**To do:**
Within the material below, count each line holding the string "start" and return the total alone.

**Data extract:**

━━━━━━━━━━

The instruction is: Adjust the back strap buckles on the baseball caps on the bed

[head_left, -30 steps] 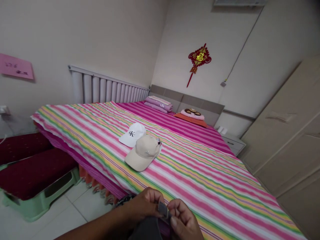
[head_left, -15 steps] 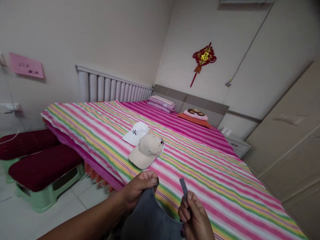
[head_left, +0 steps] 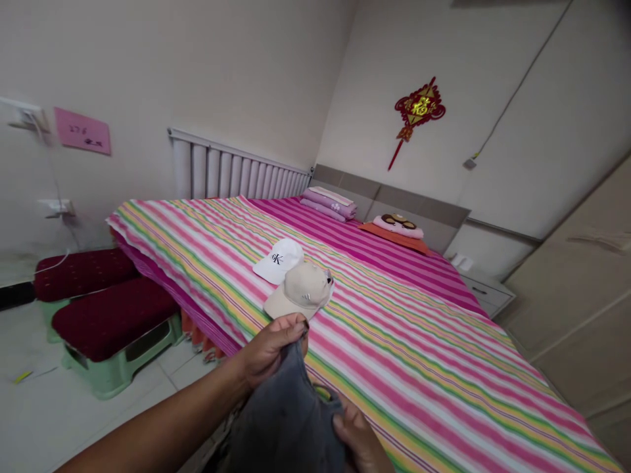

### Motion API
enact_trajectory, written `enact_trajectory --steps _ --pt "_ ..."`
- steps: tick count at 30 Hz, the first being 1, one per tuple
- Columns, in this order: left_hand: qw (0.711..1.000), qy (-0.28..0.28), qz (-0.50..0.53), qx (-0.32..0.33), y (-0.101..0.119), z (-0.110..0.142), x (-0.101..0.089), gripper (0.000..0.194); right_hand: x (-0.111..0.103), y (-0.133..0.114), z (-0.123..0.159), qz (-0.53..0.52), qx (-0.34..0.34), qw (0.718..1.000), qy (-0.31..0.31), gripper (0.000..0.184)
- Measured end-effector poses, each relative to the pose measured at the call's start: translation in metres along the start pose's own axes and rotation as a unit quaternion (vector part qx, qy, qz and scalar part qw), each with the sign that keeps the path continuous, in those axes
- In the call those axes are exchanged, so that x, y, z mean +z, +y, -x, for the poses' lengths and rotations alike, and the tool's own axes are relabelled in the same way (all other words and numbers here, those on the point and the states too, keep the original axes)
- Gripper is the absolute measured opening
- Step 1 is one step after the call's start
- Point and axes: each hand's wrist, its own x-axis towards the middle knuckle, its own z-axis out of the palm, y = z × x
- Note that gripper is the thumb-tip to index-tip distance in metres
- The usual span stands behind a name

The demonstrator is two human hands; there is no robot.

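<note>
A dark grey cap [head_left: 290, 420] is held up in front of me at the lower middle, its back opening facing the bed. The fingers of my left hand [head_left: 276, 348] pinch one edge of it at the upper left. My right hand [head_left: 359, 433] grips the other side lower down, thumb on the fabric, next to a small looped opening. Just beyond my left hand lies a beige cap [head_left: 300, 289]. It overlaps a white cap [head_left: 280, 259] with black letters. Part of the grey cap runs out of view below.
The caps lie on a bed with a striped sheet [head_left: 419, 355]. Folded purple bedding [head_left: 328, 203] and a pink item [head_left: 398, 225] on orange cloth lie near the headboard. Two green stools [head_left: 118, 328] with dark red tops stand left. A nightstand [head_left: 488, 295] and wardrobe are right.
My right hand has moved down and left, closer to my left hand, and the strap end that stuck up from it no longer shows. The view has shifted slightly left.
</note>
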Motion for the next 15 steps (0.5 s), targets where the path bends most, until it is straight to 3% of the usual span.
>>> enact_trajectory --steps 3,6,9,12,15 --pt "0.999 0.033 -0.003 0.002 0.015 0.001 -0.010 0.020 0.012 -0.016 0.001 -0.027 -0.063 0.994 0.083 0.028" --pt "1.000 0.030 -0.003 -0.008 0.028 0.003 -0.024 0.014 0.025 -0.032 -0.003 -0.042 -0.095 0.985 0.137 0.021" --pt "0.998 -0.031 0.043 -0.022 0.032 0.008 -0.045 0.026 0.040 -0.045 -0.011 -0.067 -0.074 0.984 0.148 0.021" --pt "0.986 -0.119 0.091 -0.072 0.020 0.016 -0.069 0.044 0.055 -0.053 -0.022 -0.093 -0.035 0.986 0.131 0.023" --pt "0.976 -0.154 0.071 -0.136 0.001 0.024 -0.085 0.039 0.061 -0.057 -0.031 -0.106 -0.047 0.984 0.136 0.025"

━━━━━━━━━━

**Solution to this exercise:**
2